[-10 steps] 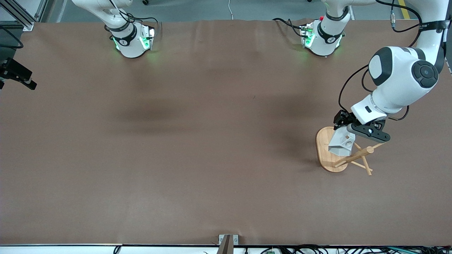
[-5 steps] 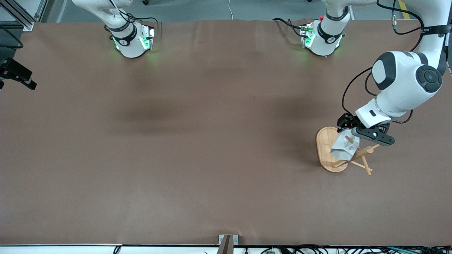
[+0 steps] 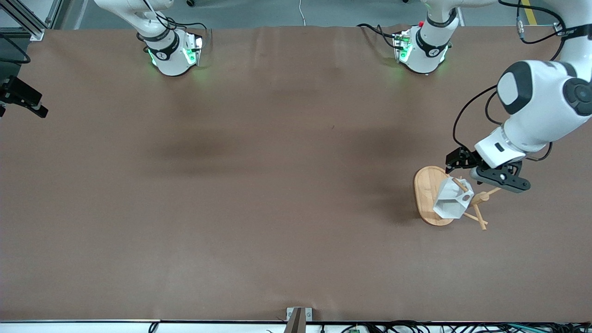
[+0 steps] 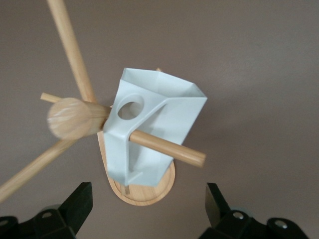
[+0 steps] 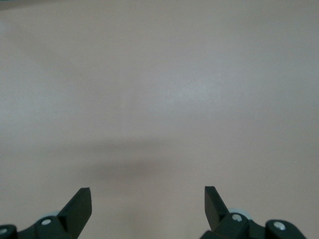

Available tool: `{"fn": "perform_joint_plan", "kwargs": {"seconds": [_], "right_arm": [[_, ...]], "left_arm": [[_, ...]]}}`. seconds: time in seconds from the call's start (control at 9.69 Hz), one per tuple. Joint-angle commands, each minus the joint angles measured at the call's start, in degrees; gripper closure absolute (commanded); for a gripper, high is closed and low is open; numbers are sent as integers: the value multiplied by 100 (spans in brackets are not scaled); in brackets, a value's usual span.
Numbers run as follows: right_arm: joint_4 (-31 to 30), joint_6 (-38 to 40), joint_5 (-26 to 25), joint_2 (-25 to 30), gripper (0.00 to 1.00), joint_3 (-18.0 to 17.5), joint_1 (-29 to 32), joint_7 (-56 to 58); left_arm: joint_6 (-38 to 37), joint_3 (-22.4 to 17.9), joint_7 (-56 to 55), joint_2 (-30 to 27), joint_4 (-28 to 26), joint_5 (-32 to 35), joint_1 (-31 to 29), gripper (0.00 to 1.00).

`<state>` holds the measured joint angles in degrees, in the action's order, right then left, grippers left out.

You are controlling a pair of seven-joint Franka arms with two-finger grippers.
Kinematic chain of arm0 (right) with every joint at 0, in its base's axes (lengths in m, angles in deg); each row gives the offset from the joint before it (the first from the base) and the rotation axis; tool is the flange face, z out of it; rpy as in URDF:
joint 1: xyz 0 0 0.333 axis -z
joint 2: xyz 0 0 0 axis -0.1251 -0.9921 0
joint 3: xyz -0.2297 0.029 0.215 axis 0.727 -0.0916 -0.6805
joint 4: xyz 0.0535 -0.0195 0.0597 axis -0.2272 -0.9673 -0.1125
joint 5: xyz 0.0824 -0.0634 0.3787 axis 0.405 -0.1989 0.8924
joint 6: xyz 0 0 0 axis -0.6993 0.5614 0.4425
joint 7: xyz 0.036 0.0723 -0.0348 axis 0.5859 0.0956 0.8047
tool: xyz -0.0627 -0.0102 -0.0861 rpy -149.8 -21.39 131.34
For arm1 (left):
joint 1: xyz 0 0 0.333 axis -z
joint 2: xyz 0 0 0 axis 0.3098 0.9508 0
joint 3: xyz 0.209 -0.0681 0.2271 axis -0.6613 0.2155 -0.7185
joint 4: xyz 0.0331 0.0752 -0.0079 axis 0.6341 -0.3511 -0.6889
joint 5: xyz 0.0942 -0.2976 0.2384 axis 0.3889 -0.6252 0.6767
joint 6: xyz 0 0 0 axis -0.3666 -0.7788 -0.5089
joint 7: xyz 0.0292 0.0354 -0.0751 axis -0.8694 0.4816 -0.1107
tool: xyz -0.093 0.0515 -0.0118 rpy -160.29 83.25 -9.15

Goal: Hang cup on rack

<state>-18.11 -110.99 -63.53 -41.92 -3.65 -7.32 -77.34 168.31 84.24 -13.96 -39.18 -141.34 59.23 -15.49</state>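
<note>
The white faceted cup [image 3: 451,202] hangs on a peg of the bamboo rack [image 3: 481,198], over its oval base [image 3: 422,189]. In the left wrist view a peg [image 4: 169,148] passes through the cup [image 4: 159,112] at its handle tab, whose round hole shows beside the post knob [image 4: 70,118]. My left gripper [image 3: 496,177] is open and empty, above the rack and apart from the cup, with its fingers [image 4: 79,204] spread wide. My right gripper [image 5: 148,206] is open and empty over bare table; it is out of the front view.
The brown table [image 3: 259,185] is bare apart from the rack, which stands near the left arm's end. Other pegs [image 3: 479,219] stick out toward the front camera. A black camera mount [image 3: 23,97] sits at the right arm's end.
My left gripper has drawn away from the cup toward the left arm's end of the table. The cup has tipped down and now hangs free on the peg.
</note>
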Motion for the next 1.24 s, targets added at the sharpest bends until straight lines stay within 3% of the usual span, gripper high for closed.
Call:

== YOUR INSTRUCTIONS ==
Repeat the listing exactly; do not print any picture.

== THE ANSWER ==
[-10 steps] 
[-5 steps] 
[+0 steps] 
[+0 steps] 
[+0 steps] 

Available tool: `{"fn": "perform_joint_plan", "kwargs": {"seconds": [_], "right_arm": [[_, ...]], "left_arm": [[_, ...]]}}`. seconds: time in seconds from the call's start (control at 9.69 Hz), one per tuple. Joint-angle commands, each minus the joint angles measured at the call's start, in degrees; gripper closure absolute (commanded); for a gripper, high is closed and low is open; numbers are sent as integers: the value multiplied by 100 (spans in brackets are not scaled); in brackets, a value's usual span.
Numbers run as follows: right_arm: joint_4 (-31 to 30), joint_6 (-38 to 40), joint_5 (-26 to 25), joint_2 (-25 to 30), gripper (0.00 to 1.00), joint_3 (-18.0 to 17.5), joint_1 (-29 to 32), joint_7 (-56 to 58); left_arm: joint_6 (-38 to 37), joint_3 (-22.4 to 17.9), joint_7 (-56 to 55), joint_2 (-30 to 27), joint_4 (-28 to 26), joint_5 (-32 to 35), joint_1 (-31 to 29), gripper (0.00 to 1.00).

`<state>` holds the measured joint angles in degrees, in the action's order, right then left, grippers left out.

You are controlling a pair of seven-joint Franka arms with two-finger grippers.
Kinematic chain of arm0 (right) with every joint at 0, in its base's axes (lengths in m, angles in deg); each row gives the offset from the joint before it (the first from the base) and the rotation axis; tool is the flange face, z out of it; rpy as in URDF:
joint 1: xyz 0 0 0.333 axis -z
joint 2: xyz 0 0 0 axis -0.1251 -0.9921 0
joint 3: xyz -0.2297 0.029 0.215 axis 0.727 -0.0916 -0.6805
joint 4: xyz 0.0535 -0.0195 0.0597 axis -0.2272 -0.9673 -0.1125
joint 5: xyz 0.0824 -0.0634 0.3787 axis 0.405 -0.1989 0.8924
joint 6: xyz 0 0 0 axis -0.6993 0.5614 0.4425
joint 7: xyz 0.036 0.0723 -0.0348 axis 0.5859 0.0956 0.8047
tool: xyz -0.0627 -0.0102 -0.0861 rpy -149.8 -21.39 131.34
For arm1 (left):
joint 1: xyz 0 0 0.333 axis -z
joint 2: xyz 0 0 0 axis 0.3098 0.9508 0
joint 3: xyz 0.209 -0.0681 0.2271 axis -0.6613 0.2155 -0.7185
joint 4: xyz 0.0331 0.0752 -0.0079 axis 0.6341 -0.3511 -0.6889
joint 5: xyz 0.0942 -0.2976 0.2384 axis 0.3889 -0.6252 0.6767
joint 6: xyz 0 0 0 axis -0.3666 -0.7788 -0.5089
joint 7: xyz 0.0292 0.0354 -0.0751 axis -0.8694 0.4816 -0.1107
tool: xyz -0.093 0.0515 -0.0118 rpy -160.29 83.25 -9.15

Goal: Hang cup on rack

<state>-18.11 -110.99 -63.53 -41.92 -3.65 -7.32 -77.34 168.31 84.24 -13.96 -39.18 -141.34 59.23 -15.49</state>
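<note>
The white faceted cup [image 3: 451,202] hangs on a peg of the bamboo rack [image 3: 481,198], over its oval base [image 3: 422,189]. In the left wrist view a peg [image 4: 169,148] passes through the cup [image 4: 159,112] at its handle tab, whose round hole shows beside the post knob [image 4: 70,118]. My left gripper [image 3: 496,177] is open and empty, above the rack and apart from the cup, with its fingers [image 4: 79,204] spread wide. My right gripper [image 5: 148,206] is open and empty over bare table; it is out of the front view.
The brown table [image 3: 259,185] is bare apart from the rack, which stands near the left arm's end. Other pegs [image 3: 479,219] stick out toward the front camera. A black camera mount [image 3: 23,97] sits at the right arm's end.
My left gripper has drawn away from the cup toward the left arm's end of the table. The cup has tipped down and now hangs free on the peg.
</note>
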Motion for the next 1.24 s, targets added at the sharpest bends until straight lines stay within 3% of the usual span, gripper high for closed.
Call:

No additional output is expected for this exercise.